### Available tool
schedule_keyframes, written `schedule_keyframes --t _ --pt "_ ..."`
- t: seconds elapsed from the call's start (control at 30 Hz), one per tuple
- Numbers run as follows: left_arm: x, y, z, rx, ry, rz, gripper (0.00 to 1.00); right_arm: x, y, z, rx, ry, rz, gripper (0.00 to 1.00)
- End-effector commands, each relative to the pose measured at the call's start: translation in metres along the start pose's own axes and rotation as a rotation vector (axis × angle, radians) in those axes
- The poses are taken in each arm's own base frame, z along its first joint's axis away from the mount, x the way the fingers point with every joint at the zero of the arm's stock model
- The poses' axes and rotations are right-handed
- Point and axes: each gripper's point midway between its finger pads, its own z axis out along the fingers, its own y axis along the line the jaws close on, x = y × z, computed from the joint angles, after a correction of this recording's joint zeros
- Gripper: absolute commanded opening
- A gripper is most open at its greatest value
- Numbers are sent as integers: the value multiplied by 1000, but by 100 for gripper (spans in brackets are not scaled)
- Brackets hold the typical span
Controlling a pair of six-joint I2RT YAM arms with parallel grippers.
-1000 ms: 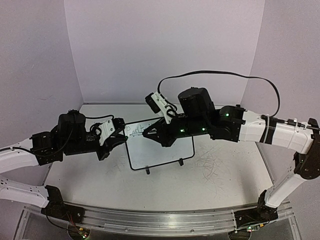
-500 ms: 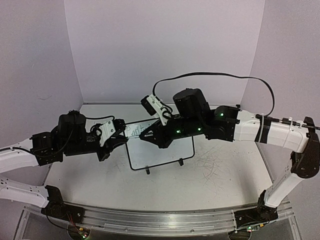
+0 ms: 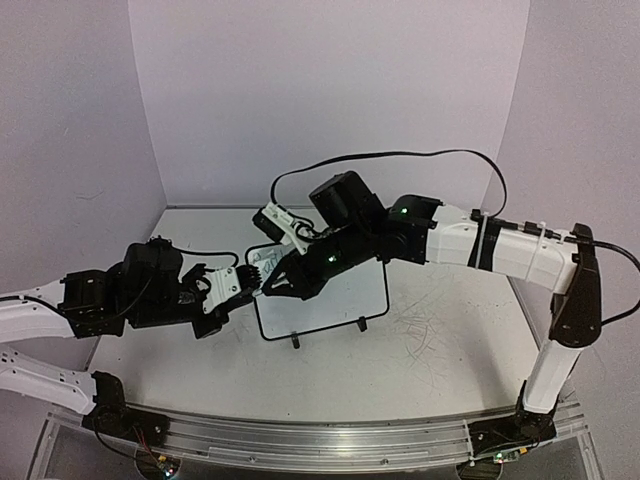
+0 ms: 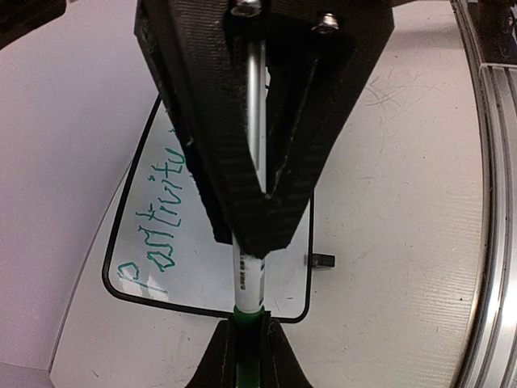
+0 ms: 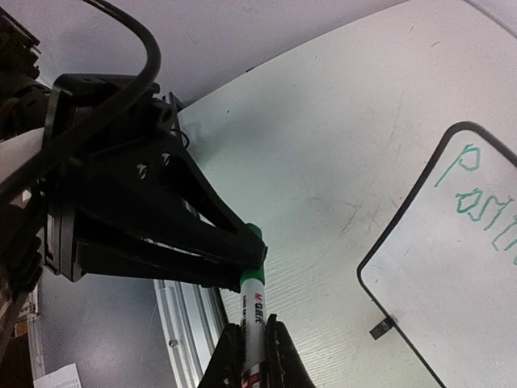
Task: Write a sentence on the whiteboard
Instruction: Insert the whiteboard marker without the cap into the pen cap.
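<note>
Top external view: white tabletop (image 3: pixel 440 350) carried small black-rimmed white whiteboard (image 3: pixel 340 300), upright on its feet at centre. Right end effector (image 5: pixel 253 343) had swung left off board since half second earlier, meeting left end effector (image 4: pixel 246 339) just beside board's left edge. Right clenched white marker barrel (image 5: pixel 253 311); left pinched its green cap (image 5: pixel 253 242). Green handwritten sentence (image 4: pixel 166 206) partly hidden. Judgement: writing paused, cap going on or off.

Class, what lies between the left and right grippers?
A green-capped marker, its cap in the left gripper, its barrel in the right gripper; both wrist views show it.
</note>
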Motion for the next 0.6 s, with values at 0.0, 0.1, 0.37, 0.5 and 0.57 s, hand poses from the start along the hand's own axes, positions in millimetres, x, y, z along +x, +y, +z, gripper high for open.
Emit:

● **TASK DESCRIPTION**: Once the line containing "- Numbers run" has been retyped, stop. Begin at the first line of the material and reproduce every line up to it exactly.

● **EXERCISE OUTPUT**:
### Available tool
schedule_keyframes, written `schedule_keyframes --t _ --pt "_ ..."`
- t: seconds elapsed from the call's start (control at 30 Hz), one per tuple
- Numbers run as follows: left_arm: x, y, z, rx, ry, rz, gripper (0.00 to 1.00); right_arm: x, y, z, rx, ry, rz, gripper (0.00 to 1.00)

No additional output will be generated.